Christine Lagarde : Janet, tu ne peux pas savoir à quel point je suis heureuse de te voir nommée à ce poste ! Pour des raisons politiques, malgré tout ce que tu as fait pour la reprise américaine, Trump ne t’a pas reconduite à la Fed. Mais te voilà la première femme patronne du Trésor : il y a une justice!

Janet Yellen : Pour toi aussi Christine : tu es à la BCE ! Les femmes avancent, les femmes démocrates plus encore. Nous allons joindre nos forces !

 

CL : Mais quel travail ! Ici, la reprise est lente et inégale, entre sud et nord. L’Italie m’inquiète, avec sa croissance faible, son état surendetté et ses banques malades à marier. Je suis là pour avoir 2% d’inflation, mon seul objectif, et j’ai -0,3% aujourd’hui et 1,3%… au loin ! Donc il faut que je garde les taux bas longtemps encore, que j’achète encore des bons des trésors italien, espagnol et français, même si ce Jens Weidmann, patron de la Banque Centrale Allemande, y est toujours opposé, tandis que les Hongrois et les Polonais bloquent les milliards de crédits pour l’Italie et l’Espagne, et même pour eux, parce qu’ils ne supportent pas qu’on s’inquiète de leurs dérives illibérales !

JY : Je sais : les Allemands veulent que l’euro soit leur gros mark, alors qu’il les aide tant –mais ils ne le reconnaîtront jamais. Quant aux Polonais, dans ma famille, on connaît… Ici, je suis presque dans la situation inverse de la tienne : je veux plus de déficit budgétaire, mon successeur Jay Powell à la Fed, un brave Républicain qui n’a pas inventé l’eau tiède, va m’aider, mais c’est le Sénat Républicain qui bloque. Il y a des queues de chômeurs pour des bons de nourriture ici, un état qui pourrait fermer faute de ressources dans une semaine, mais les Républicains rabotent un plan de soutien, sous le  prétexte de ne pas endetter leurs enfants et petits-enfants ! En fait, ils ne veulent pas aider Biden.

 

CL : Je crains beaucoup pour le futur : la reprise sera lente et la Chine ne nous fera pas de cadeaux !

JY : Bien sûr. Ici, je vois monter l’inflation importée, car le dollar est faible. Je m’inquiète moi de la montée des rendements de mes bons du trésor, à 0,9%, alors qu’ils sont négatifs chez toi, -0,5% en Allemagne et même -0,3%, dans ta chère France ! Imagine une crise des bons américains : on doit 2,7 trillions de dollars, 107% du PIB, 300 milliards de plus depuis janvier, dont 25% chez les étrangers et 5% en Chine, qui n’en achète plus. Imagine si elle se met à en vendre un peu, en disant que c’est pour aider ses pauvres amis des « routes de la soie » : ils sont tant à la peine, à cause du COVID-19 ! Alors, mon dollar s’effondre !

 

CL : Et  mon euro va à 1,5 dollar : il dépasse déjà 1,2. Alors nous serons en récession : nos chers Allemands ne pourront plus vendre, même à la Chine, comme encore aujourd’hui. J’ai compris ton message… compliqué : quand j’achète des bons du trésor italien, je soutiens l’euro et la zone euro, donc je permets au dollar de baisser !

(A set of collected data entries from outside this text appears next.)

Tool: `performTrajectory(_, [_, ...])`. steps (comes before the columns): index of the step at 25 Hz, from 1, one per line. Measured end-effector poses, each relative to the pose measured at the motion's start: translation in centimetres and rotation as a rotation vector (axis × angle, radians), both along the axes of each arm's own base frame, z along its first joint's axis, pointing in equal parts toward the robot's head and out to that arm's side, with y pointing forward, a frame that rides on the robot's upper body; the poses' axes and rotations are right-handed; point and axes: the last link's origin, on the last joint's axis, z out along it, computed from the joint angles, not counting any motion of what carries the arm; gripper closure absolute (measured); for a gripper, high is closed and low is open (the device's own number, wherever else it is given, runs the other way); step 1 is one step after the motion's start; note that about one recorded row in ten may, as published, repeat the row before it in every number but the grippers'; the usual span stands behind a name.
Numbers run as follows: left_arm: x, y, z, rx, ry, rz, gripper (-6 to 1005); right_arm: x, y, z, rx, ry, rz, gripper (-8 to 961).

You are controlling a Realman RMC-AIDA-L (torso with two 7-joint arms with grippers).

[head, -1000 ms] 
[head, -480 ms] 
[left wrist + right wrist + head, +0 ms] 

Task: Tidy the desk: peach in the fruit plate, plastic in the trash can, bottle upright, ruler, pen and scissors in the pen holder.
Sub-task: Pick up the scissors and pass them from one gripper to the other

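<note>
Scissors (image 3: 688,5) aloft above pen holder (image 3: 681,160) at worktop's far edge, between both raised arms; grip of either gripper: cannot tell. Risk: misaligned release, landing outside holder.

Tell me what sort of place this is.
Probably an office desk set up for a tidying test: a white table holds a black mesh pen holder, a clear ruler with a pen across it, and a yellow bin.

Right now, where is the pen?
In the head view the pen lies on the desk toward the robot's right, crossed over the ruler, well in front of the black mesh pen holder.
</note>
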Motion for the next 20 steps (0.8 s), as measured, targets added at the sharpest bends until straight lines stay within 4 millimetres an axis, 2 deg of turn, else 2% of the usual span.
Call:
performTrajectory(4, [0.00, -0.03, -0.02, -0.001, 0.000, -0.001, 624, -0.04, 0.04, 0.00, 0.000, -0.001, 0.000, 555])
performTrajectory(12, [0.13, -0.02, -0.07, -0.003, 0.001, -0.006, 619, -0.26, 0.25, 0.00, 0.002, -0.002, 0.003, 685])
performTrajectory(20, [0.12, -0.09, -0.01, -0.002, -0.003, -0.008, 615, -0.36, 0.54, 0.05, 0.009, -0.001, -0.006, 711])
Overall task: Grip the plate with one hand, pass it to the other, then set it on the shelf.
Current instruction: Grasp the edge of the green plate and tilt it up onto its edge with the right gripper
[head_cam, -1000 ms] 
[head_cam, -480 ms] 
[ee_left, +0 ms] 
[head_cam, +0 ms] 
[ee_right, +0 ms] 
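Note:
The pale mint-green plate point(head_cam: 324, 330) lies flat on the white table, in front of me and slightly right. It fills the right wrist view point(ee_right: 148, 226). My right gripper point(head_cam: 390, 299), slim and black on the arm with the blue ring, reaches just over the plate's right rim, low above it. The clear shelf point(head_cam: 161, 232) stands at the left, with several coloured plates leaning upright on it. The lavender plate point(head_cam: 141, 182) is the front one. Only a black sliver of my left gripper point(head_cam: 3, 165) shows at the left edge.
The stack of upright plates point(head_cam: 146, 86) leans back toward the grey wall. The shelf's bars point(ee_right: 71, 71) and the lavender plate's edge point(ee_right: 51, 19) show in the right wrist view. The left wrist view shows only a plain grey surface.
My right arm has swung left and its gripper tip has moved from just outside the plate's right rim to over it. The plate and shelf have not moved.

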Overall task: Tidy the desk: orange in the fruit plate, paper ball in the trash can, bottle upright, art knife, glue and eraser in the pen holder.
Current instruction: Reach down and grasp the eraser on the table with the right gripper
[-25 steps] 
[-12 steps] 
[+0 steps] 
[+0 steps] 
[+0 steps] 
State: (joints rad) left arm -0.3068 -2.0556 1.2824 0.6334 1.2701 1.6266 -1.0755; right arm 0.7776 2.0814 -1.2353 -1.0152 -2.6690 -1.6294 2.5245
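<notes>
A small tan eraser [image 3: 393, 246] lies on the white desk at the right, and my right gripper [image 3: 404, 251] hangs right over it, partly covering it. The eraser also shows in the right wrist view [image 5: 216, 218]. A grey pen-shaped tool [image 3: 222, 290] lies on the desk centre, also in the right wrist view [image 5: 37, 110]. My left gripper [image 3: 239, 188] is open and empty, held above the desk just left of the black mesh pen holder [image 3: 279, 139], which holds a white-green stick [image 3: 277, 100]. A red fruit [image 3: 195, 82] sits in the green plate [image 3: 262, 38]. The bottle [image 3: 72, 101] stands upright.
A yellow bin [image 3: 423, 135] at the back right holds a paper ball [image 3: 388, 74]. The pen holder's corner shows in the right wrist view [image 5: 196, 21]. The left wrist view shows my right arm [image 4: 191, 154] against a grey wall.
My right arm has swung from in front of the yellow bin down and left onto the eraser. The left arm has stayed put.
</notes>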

JY : Oui. Car moi, je peux alors creuser mon deficit budgétaire autant que possible, c’est à dire pour que le dollar puisse doucement glisser, et il le fait autant que l’euro, qui est « l’autre monnaie », résiste à sa hausse, lui qui se bourre de bons italiens ! On est dans deux bateaux qui s’enfoncent, et les Chinois le savent ! Ils veulent affaiblir le dollar au risque de faire monter l’euro, mais pas trop. Depuis janvier le yuan a gagné 6% par rapport au dollar, et l’euro 5% !

 

CL : C’est vrai qu’un pays à parti unique résiste mieux aux chocs que tes deux partis… répartis en 55 états et mes 300 au moins, avec 19 états membres. Donc prenons un seul ennemi : la Chine !

JY : Mais on a besoin d’elle : elle nous finance quand même, nous achète un peu et surtout nous vend ce que nous ne faisons plus.

 

CL : Et ici elle achète des ports, des entreprises d’électricité, de robotique, des marques…

JY : On n’en sort pas ! Si je creuse le déficit, je m’aide mais fais monter l’euro, ce qui ne t’aide pas, et fais monter le yuan. Alors les chinois font plus d’achats chez toi. Donc…

 

CL : Donc ?

JY : Faisons baisser autant l’euro que le dollar : le yuan monte et asphyxie la Chine.

 

CL : Mais ils vont acheter plus d’entreprises ici ! Sauf…

JY : Sauf ?

 

CL : Si tu achètes des actions chez toi !

JY : C’est illégal, mais j’ai des amis. Et toi ?

 

CL : Moi, si j’en parle à Jens Weidmann de la Buba, il fait une attaque !

JY : Tu vois que tu as une solution !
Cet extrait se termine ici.